I can't think of anything else general, but they'll crop up going forward. There are Model 3 specific problems that now quickly into a “good vs ugly”.

The beautiful, the bad and the ugly of Carlotta16

Tesla Model 3 Small but very precise steering wheel (Photo © Antonio Dini)

The thing that I didn't like at all from the beginning is the button for opening the doors in an electric way, placed where one would expect the button for the windows. Especially if you have children who tinker, you don't like it. Then, there is the handle for opening mechanically, which they tell you not to use because the windows lower before opening or closing (there is no upper profile, like in convertibles and other sports cars) but in that case there is no they do and you risk doing damage. My father and my partner tried it, as well as I once, but luckily it was always good and we didn't rip the seal or break the glass. But I would have protected the lever more and above all moved the opening button.

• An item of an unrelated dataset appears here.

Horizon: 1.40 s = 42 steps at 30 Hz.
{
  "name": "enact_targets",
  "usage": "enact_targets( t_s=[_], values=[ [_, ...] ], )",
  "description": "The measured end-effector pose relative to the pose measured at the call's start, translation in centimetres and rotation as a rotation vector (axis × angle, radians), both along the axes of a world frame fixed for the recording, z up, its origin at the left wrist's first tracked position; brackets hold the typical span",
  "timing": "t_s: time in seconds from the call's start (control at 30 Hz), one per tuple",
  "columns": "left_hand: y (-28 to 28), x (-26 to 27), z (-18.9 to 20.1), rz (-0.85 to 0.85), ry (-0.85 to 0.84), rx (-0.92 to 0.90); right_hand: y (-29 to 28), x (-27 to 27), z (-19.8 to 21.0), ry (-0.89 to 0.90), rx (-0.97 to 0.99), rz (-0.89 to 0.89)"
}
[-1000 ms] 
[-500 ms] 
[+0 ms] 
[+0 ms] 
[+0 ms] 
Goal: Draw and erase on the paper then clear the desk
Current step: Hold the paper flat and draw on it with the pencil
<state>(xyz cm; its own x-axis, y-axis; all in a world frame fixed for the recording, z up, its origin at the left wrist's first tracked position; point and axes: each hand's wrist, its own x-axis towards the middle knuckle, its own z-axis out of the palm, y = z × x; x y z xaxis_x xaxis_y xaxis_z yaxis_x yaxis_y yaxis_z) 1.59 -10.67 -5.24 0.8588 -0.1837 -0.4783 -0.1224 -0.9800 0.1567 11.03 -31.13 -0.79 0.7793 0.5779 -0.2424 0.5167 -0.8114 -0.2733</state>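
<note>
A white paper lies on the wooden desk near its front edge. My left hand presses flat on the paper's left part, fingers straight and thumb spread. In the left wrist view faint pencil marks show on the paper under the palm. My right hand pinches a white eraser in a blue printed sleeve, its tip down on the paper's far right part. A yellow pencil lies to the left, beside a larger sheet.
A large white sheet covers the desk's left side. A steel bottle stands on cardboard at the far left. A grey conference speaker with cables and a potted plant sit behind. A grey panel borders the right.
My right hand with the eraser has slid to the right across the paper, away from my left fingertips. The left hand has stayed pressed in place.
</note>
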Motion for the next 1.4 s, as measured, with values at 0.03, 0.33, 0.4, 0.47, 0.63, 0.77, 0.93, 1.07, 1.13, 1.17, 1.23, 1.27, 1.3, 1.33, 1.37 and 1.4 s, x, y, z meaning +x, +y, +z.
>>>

On the glass roof in the middle of summer I already mentioned above. There is also the problem of the rear window which is narrow and very high, because the pillar has been retracted. In practice, you can see very little from the central rear-view mirror and you always have to fight with the passengers' heads and any packages placed on them. Not much stuff, if one really wants there is the rear view camera that can be activated on the central screen, but you miss the navigator and all the rest.

I have no other negative things to find, except the general consideration that changes a lot. The beauty of this car is the style. I really like the Californian neo-minimalism: it looks like a car made by Apple especially in the interior. Interiors that are totally absent: there are two pedals (brake-accelerator, but the accelerator is enough to drive), the small and highly adjustable steering wheel (there is nothing to see through) with two four-way wheels above it, and the arrow sticks on one side and windscreen wiper on the other (the headlights are not). Stop. Ah, yes: there are two buttons, where the front courtesy lights usually are. One for the double arrows and the other – which my father pressed thinking it would turn off the lights which instead turn off by pressing them directly – directly connects with the Palo Alto headquarters in the event of a total global emergency. Luckily we stopped it in time.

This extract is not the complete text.